Self leg exercises for office workers

Self leg exercises for office workers

Office people usually have little activity and exercise. If they can perform self-care of their legs and feet, they can greatly relieve the discomfort of their legs and feet.

  Dry legs with both hands to hold the contraction of the thigh tightly, and massage down from the thigh slightly until the foot is stepped on.

Then, it rubs from the toes to the root of the thigh.

Rub the other leg in the same way and repeat it several times.

This method can make joints flexible, increase muscle strength and walking ability, and prevent varicose veins, lower limb edema and muscle atrophy.

  Shake your legs and hold the tree or the wall with one hand. Shake your calves forward to raise your toes forward, then shake them backwards, force your toes backwards, stretch your feet and stretch your legs.

When throwing a leg, the upper body is upright, and both legs are swapped dozens of times.

This method can prevent lower limb atrophy, weakness or numbness, calf cramps and so on.

  Rub the legs and legs with both palms and insert them into the lower legs. Rotate and knead each time for 20-30 times, then rub the other side with the same method.

This method can unblock blood and strengthen leg strength.

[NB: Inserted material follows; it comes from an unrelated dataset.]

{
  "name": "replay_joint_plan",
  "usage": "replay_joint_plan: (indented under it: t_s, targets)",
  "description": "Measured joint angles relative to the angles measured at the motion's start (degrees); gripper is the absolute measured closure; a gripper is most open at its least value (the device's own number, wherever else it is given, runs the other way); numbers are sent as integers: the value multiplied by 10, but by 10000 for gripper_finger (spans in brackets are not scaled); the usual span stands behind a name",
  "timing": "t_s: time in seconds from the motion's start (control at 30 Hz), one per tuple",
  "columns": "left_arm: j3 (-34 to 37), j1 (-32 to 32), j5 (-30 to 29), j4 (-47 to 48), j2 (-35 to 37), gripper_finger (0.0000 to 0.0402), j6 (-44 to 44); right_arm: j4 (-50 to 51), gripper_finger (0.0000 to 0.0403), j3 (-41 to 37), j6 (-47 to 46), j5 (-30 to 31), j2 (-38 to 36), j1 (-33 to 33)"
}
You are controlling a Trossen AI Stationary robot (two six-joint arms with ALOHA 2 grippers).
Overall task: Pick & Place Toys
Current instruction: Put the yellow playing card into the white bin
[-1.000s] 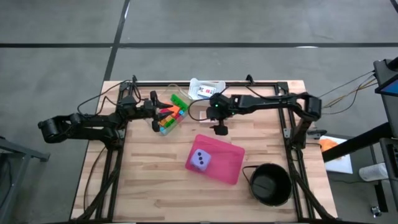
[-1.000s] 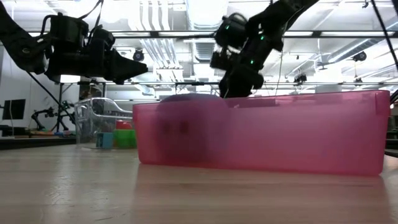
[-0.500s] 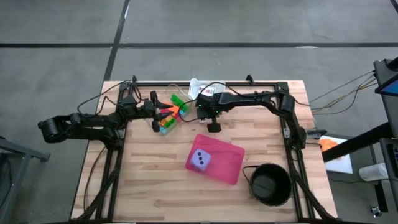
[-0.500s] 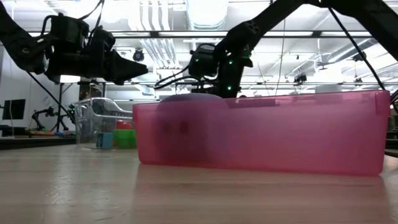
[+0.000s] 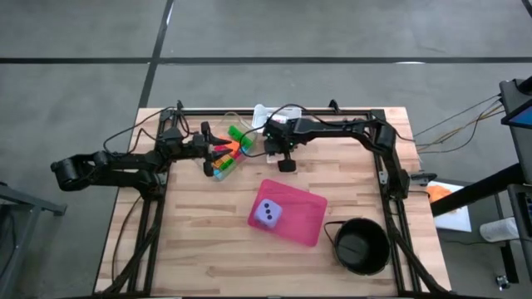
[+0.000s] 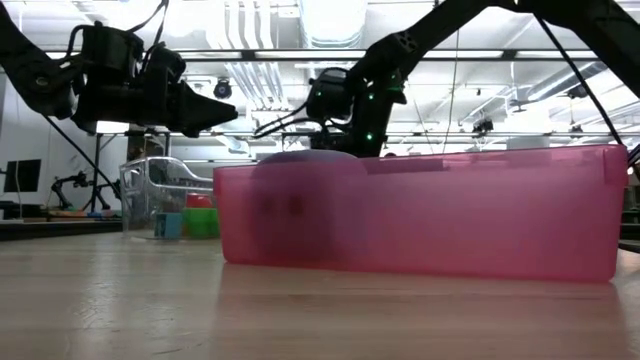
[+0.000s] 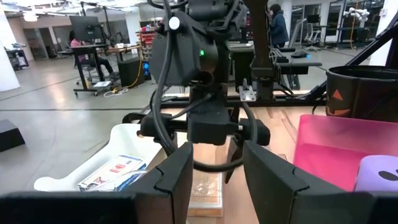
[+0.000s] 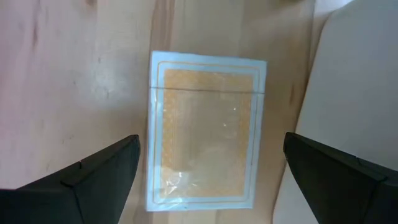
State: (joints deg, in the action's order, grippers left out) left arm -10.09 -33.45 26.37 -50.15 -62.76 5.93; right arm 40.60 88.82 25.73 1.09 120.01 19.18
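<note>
Small bricks [image 5: 226, 153] in green, orange, red and blue lie in a clear container [image 6: 160, 195] at the table's far left-centre. My left gripper [image 7: 217, 155] is open and empty, above and beside that container [image 5: 218, 170]. My right gripper [image 8: 211, 140] is open and points down over a flat wrapped card box [image 8: 208, 130] lying on the table, a finger on either side and apart from it. In the high view it [image 5: 285, 164] is just right of the bricks. The lilac die [image 5: 268, 214] rests in the pink tray [image 5: 307, 224].
A white tray [image 5: 264, 116] holding a small printed box [image 7: 112, 174] stands at the far edge. A black round bowl [image 5: 362, 247] stands at the near right. The black frame rails [image 5: 391, 191] run along the table's sides. There is bare wood at the near left.
My right gripper has moved toward the table's left edge, closer to the brick container, and now stands over the card box. My left arm has kept still.
</note>
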Motion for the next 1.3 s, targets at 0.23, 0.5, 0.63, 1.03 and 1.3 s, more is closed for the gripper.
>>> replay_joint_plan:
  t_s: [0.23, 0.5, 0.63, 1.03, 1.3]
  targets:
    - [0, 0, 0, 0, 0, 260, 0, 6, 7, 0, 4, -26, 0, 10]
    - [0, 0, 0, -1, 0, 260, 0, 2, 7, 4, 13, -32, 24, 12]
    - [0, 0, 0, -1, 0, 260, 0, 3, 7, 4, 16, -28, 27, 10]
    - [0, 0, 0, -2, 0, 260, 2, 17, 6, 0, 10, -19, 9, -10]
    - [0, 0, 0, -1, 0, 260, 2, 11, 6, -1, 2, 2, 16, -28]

  Twist your knees with your feet parallel to your knees, bend your knees slightly, squat down, put your hands on the top, and turn your knees in a circle.

Turn left first, then right, 20 times each.

Can cure lower limb weakness, knee pain.

  Sit with your toes, straighten your legs, lower your head, and bend your body forward. Use your hands to pull your toes 20-30 times.

It can exercise waist and legs, strengthen foot strength, and prevent foot weakness and weakness.